Time Out For The Record Business

I've noted with great interest the record labels' entry into the digital space recently with special interest in having it their way. They want to be in on the tsunami known as social networking (YouTube, MySpace, et al) as well as preserving their digital copyrights. Well, they're both late to the party and fighting a battle they cannot win. The record business is broken because of their deep desire to hold onto the past (Say CD). They see themselves as manufacturers (Hear them say "product", "units"). Their long-time partner in hit-making ain't what they used to be (radio -- growing less influential as a source for new music for young people). They see themselves as gatekeepers of copyright protection (RIAA lawsuits can't stop piracy). Even the present generation admits that a lot of the music the labels are hawking is long in the tooth (Hip-Hop, for example -- what's next?). The future of the music business is in social networking (they are more obstructionist than constructionist).
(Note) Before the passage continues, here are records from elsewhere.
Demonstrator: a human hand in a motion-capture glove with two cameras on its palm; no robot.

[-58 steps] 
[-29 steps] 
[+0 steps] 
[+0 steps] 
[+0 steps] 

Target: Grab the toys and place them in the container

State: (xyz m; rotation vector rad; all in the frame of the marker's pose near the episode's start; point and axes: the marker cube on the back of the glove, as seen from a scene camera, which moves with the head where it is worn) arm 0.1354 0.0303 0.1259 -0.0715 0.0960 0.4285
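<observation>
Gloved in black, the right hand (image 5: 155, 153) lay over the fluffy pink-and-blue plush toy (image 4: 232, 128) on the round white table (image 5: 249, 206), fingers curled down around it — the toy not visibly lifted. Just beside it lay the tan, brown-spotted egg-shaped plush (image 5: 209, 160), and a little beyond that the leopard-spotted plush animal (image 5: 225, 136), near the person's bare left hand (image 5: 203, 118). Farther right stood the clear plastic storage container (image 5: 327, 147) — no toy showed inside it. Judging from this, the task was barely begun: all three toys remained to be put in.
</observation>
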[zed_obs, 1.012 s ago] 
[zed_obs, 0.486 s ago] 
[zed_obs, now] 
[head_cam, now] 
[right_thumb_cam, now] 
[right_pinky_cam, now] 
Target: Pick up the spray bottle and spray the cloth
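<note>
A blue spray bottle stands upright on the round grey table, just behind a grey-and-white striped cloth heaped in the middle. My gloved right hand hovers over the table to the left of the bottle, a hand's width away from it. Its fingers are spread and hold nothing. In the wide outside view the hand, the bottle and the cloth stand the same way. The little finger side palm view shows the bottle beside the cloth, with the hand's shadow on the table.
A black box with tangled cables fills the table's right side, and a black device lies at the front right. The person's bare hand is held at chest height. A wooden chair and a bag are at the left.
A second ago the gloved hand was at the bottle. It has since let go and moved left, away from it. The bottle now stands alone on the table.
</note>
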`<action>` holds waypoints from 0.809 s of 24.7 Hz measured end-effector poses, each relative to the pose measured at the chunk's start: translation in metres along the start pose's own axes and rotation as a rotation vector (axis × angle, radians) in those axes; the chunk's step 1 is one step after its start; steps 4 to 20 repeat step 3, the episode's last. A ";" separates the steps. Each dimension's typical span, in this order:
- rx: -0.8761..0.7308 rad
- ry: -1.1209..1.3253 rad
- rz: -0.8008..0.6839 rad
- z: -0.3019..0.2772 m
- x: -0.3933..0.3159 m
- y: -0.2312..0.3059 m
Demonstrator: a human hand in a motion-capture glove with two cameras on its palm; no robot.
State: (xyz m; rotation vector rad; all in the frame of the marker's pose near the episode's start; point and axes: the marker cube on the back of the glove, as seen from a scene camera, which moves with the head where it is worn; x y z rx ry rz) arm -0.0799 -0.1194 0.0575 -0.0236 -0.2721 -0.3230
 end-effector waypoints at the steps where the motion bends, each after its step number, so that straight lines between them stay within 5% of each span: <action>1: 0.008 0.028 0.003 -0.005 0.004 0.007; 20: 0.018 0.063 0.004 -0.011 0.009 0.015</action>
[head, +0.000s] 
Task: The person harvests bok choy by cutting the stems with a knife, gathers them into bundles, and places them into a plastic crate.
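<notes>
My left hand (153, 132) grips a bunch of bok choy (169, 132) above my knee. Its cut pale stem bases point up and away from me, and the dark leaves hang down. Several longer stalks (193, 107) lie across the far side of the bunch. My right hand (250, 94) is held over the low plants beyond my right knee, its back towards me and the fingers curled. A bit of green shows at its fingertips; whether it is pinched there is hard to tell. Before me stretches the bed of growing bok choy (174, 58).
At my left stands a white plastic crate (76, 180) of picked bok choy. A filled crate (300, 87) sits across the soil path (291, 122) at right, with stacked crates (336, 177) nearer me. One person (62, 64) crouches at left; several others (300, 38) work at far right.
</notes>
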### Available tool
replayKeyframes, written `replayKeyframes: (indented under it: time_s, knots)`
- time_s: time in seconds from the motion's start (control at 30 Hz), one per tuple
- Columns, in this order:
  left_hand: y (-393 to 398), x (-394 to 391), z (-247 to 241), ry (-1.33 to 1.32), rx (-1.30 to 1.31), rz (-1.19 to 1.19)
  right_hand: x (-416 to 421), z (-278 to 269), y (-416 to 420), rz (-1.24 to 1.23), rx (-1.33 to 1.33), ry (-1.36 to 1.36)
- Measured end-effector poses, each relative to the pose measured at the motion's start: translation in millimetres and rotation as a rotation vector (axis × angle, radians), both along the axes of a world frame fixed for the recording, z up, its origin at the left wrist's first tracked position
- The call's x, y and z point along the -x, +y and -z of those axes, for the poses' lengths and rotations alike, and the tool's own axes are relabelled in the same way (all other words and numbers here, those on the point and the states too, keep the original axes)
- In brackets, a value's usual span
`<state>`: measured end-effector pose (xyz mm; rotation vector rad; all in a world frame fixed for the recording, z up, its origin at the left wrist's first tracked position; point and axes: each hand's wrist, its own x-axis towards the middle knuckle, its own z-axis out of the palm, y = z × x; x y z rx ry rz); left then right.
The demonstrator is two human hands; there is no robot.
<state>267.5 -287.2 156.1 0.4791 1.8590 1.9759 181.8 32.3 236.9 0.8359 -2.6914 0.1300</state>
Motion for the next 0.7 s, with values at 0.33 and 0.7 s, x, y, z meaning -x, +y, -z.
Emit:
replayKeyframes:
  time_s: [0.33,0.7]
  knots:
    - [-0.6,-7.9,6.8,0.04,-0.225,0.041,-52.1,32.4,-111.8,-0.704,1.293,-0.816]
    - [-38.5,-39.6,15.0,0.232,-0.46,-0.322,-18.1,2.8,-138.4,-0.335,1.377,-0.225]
It's time for a time out. Labels are in desperate need of a play date with young entrepreneurs (turn them loose, send your lawyers on vacation). Labels need to lead not follow (music drives social networking, build social networks). They need to bust into the mobile space (mobile is the future and music will be a big part of it). If the labels find themselves saying "we're doing these things already", they're cooked. Just ask any Internet-savvy, mobile connected, multitasking representative of the next generation.